LETTER: Keep after answers to Clyde cancer cluster

The tragedy of the cancer cluster in Clyde is disturbing, especially to the affected families. Promises from the Ohio EPA and state
Sandusky Register Staff
May 24, 2010

The tragedy of the cancer cluster in Clyde is disturbing, especially to the affected families. Promises from the Ohio EPA and state health department are reassuring, but, in the end, will probably lead to a group of "experts" shrugging their shoulders about the causes.

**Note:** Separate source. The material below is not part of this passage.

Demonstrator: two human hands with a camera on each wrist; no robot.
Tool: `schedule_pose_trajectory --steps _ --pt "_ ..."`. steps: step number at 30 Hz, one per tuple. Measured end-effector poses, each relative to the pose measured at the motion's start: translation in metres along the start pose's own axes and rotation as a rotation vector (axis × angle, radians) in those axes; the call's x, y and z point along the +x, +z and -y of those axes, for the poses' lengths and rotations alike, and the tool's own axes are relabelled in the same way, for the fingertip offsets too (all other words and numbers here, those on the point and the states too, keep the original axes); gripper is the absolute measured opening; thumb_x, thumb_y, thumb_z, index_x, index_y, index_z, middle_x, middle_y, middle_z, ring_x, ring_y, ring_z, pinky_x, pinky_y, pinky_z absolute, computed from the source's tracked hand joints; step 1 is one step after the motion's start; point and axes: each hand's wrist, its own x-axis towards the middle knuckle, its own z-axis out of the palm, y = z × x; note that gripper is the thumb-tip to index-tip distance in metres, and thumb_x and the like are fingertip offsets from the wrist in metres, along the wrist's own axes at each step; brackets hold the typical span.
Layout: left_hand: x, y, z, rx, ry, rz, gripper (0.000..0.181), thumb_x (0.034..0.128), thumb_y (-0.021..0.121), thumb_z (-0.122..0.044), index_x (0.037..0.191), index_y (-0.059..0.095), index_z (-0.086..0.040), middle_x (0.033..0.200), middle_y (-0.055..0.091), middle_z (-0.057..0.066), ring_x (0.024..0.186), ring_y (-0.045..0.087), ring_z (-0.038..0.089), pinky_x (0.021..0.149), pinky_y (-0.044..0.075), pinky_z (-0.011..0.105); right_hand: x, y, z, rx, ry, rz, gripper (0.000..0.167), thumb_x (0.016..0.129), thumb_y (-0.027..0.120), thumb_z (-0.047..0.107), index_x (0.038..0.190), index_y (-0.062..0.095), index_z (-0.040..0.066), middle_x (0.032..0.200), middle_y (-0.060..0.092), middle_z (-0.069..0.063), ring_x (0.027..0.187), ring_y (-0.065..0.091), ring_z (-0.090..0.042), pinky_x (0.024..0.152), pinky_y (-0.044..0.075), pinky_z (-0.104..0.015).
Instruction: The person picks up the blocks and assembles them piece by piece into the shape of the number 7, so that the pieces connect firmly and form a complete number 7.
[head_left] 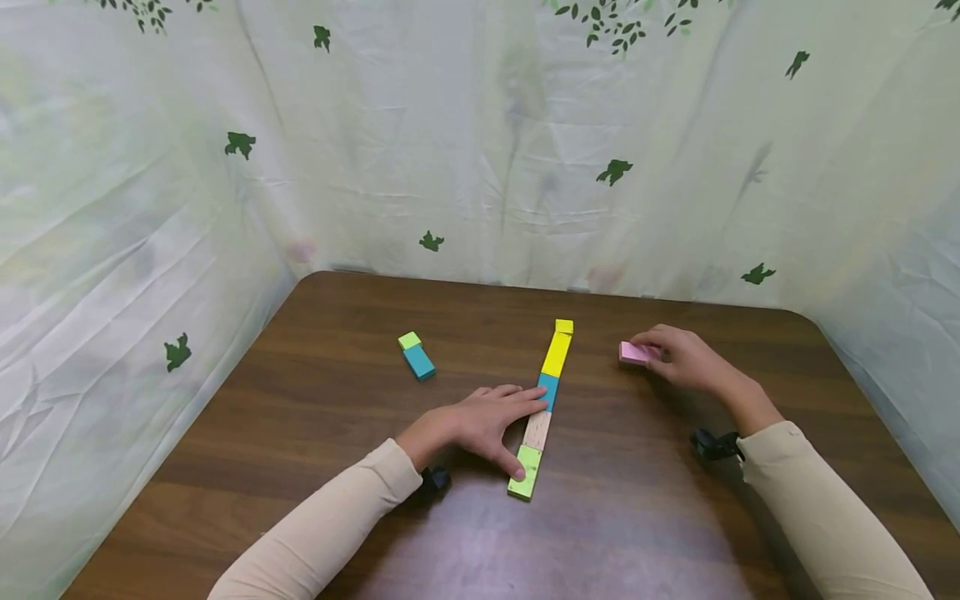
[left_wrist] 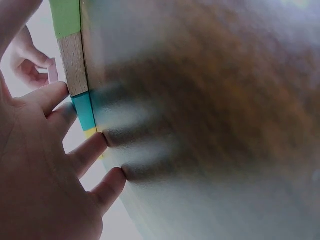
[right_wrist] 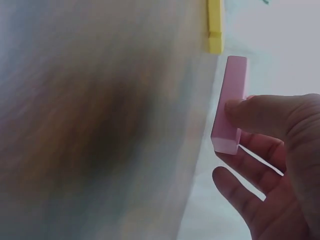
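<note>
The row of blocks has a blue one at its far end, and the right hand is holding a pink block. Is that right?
Not quite: the far-end block of the row is yellow, not blue, as the head view shows. The right hand is holding a pink block.

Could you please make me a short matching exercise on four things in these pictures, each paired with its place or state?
Column one:
1. Pink block
2. Bare-wood block
3. Left hand
4. Yellow blocks

Column two:
A. Between a blue block and a green block
B. At the far end of the row
C. Pinched by the right hand
D. Fingers spread, touching the row

Right pairs: 1-C, 2-A, 3-D, 4-B.
</note>
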Motion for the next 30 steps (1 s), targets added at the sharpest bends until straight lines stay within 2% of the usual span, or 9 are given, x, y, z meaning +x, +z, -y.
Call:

There are (at least) two reasons why related research will be flawed. The first reason relates to the effects of Endocrine Disrupters, chemicals that affect DNA, and their effect on future generations. Simply put, a first generation is exposed to a hazardous chemical and then begins raising a family. Their children carry a chemically-related genetic flaw that is passed to their children. In the end, the grandchildren of the exposed first generation are negatively affected.

Rachael Carson, in her book "Silent Spring" raised this question in 1962. As a result of her research, DDT was banned and it is fifty years later that the American Bald Eagle is making a comeback. Until detailed information about chemical exposure to prior generations is gathered, the real cause of the cancer cluster may be overlooked.

The second reason research may be flawed relates to "synergy," or the effect of multiple chemicals on an individual. Modern Material Data Safety Sheets (MSDS) only report the effects of one chemical on an environmental system. Totally ignored are the affects an individual being exposed to a paint solvent at work and being exposed to another chemical released to the atmosphere near their homes or at the workplace.

These two scenarios can offer significant clues to the problem, but until now, have been discounted as "too hard to trace."

Families of the affected children must take the leadership role in collecting information that can be used in the research. Until then the Ohio EPA and State Health Departments will only be chasing their tails.

Mark F. Bohne

Avery

The author is a local environmental activist.